Another random story: One of my students came up to me after class and said, "Can you get me into Harvard?" I was so taken aback by the directness that I laughed, but quickly recovered as I saw the confused look on his face. He then asked if I could read his "college essay" for him. It was a piece of notebook paper upon which he had scrawled "College Application Essay" at the top. The writing was barely decipherable. His essay was nice and...concise. And that, ladies and gentlemen, is the euphemism of the century. The essay went something like this: "I want to go to Harvard. It is best school and I like Harvard.
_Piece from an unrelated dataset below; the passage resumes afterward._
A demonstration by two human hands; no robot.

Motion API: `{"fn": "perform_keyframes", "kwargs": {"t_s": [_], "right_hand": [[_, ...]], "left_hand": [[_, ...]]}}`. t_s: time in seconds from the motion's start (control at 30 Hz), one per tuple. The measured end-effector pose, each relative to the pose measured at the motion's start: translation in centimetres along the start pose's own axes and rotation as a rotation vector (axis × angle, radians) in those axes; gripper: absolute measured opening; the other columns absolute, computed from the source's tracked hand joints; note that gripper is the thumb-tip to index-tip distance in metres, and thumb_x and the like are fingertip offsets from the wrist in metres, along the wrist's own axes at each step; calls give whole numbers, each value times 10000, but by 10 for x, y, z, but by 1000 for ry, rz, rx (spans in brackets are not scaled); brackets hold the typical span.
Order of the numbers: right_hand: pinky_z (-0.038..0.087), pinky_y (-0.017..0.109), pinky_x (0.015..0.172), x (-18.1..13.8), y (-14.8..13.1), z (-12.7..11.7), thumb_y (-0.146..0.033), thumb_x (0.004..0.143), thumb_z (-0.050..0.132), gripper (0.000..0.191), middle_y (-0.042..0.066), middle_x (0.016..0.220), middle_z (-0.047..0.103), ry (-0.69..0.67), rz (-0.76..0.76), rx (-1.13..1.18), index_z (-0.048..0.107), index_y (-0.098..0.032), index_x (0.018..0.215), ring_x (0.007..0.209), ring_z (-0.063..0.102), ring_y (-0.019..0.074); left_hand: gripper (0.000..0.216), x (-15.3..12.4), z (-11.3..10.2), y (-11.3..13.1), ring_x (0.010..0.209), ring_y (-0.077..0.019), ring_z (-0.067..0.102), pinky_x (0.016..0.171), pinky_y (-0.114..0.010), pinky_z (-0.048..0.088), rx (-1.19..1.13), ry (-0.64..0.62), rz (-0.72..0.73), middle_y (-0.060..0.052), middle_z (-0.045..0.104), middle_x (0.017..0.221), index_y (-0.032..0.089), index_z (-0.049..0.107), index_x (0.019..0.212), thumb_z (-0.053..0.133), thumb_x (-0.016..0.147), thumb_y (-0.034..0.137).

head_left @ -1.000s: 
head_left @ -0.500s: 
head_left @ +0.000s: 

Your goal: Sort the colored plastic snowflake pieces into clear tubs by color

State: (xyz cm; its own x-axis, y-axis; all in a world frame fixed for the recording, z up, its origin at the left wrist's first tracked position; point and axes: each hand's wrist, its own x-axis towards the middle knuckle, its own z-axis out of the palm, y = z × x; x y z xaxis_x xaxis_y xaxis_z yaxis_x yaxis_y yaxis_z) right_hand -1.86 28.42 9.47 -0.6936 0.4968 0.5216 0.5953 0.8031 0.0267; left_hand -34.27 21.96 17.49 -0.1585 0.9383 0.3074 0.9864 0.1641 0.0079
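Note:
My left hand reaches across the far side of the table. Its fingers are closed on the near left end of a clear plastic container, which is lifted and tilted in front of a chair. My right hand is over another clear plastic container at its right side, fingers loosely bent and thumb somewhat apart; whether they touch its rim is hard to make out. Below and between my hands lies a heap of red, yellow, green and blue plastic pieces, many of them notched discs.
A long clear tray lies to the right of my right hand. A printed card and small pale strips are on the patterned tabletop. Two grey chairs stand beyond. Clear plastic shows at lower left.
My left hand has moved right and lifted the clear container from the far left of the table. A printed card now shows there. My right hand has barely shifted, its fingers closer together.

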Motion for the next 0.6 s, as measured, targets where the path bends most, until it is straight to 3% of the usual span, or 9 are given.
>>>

I want to be President of USA like JFK, the best president ever. Harvard is so smart, and that is why I want to go to Harvard." He then asked me for my business card and again if I could get him into Harvard. I told him I would do everything in my considerable power to influence the Harvard admissions officers. And I have. Which is to say, I concentrated very hard to mentally project my thoughts at them, and then patted myself on the back for a job well done.

Well, that is all. Sorry for the delay. But the best things in life are worth the wait...



I'd like to go out on some Mr. Baseball quotes (the Tom Selleck movie I cou
ldn't remember above):

[a reporter asks Jack what he thinks about Japan after being there for less than an hour]
Jack Elliot: Well, the airport's nice. I guess. And there's lots of little people walking and talking very fast.
Toshi Yamashita, Jack's Interpreter: [in Japanese] Architecture beautiful. Society on cutting edge of progress.

Jack Elliot: I'm a World Series MVP!
Skip: That was four years ago, Jack. Last season, you hit .235.
Jack Elliot:LAST SEASON, I led this team in ninth-inning doubles in the month of August!